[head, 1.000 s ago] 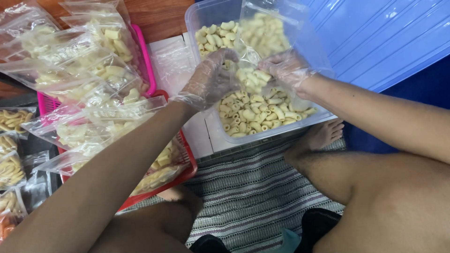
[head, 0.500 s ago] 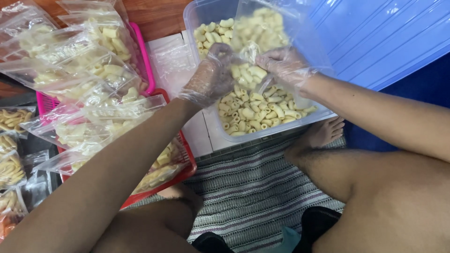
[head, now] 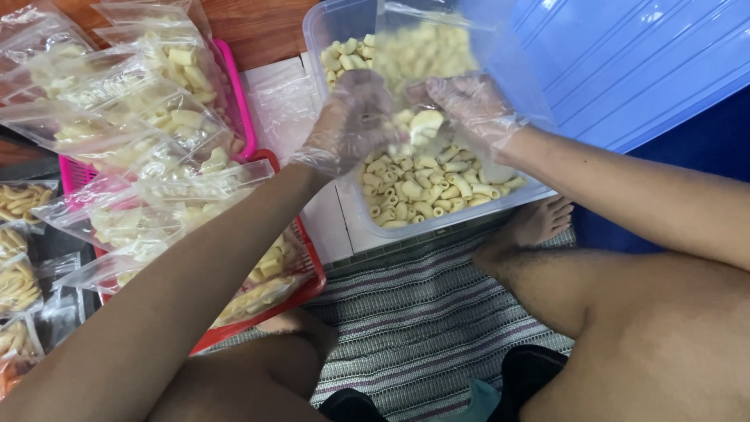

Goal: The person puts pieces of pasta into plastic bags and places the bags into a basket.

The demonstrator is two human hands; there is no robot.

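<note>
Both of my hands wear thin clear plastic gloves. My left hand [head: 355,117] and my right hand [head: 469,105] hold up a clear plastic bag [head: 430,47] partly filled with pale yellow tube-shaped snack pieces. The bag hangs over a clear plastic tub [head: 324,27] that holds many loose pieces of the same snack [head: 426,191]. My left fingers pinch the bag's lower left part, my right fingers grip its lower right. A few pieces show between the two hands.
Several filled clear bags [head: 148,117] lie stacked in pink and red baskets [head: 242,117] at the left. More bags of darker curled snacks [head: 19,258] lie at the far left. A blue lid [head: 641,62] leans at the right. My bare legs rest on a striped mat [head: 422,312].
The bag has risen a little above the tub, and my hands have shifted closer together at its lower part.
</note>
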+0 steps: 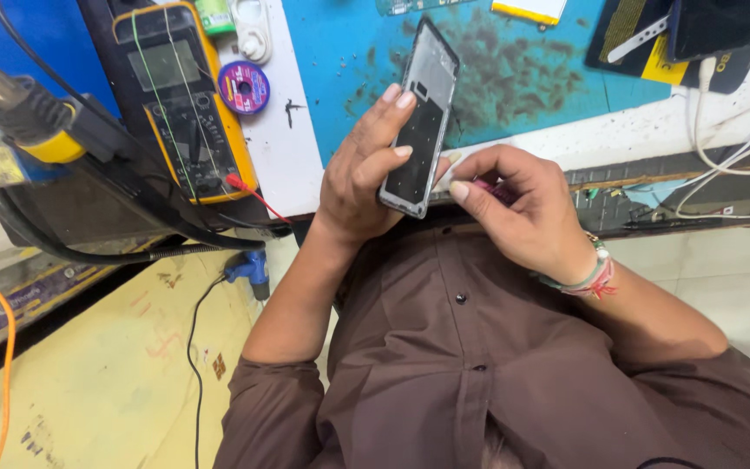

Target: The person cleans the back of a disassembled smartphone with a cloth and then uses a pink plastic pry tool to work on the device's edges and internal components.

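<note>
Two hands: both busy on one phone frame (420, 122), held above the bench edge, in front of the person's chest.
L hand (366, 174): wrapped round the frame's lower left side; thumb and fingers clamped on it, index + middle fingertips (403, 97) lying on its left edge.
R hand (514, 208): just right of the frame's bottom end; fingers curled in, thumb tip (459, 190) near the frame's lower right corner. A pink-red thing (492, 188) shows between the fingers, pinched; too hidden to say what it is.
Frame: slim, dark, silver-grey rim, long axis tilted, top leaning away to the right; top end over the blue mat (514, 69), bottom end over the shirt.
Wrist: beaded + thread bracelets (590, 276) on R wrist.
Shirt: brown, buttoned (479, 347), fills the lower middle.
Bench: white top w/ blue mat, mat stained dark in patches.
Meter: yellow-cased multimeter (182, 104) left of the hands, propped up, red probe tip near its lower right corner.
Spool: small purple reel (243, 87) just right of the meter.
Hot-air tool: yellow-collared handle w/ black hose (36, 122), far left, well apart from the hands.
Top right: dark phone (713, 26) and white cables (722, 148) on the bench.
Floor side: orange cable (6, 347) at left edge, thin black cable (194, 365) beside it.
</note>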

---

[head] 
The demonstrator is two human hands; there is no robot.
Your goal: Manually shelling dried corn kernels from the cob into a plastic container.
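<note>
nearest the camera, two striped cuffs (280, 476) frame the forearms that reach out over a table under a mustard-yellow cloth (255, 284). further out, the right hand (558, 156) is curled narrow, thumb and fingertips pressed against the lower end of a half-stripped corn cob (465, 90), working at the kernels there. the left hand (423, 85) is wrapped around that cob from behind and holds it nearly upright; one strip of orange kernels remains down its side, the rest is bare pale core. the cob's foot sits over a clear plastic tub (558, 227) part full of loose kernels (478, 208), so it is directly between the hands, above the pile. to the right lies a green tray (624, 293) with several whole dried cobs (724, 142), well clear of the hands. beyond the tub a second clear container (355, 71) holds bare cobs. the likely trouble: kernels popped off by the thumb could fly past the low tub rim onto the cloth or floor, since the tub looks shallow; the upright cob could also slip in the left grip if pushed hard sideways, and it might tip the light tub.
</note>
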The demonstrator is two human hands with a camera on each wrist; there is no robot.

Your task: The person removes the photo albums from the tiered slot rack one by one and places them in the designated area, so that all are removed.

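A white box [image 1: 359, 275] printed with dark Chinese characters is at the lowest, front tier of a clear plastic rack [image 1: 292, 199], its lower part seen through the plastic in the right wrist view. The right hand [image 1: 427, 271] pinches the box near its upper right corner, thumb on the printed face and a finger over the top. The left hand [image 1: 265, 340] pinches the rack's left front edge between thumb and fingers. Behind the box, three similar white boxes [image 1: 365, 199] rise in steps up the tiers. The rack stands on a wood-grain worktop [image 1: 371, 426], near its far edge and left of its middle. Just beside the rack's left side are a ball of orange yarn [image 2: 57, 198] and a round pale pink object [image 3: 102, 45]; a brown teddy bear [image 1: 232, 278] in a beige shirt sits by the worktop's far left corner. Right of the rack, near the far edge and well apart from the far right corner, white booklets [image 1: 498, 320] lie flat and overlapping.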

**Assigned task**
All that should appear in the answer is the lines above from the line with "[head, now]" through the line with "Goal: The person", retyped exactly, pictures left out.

**Task result**
[head, now] 

Goal: The person puts pieces of pasta into plastic bags and places the bags into a basket.

Besides this answer, nothing more is needed.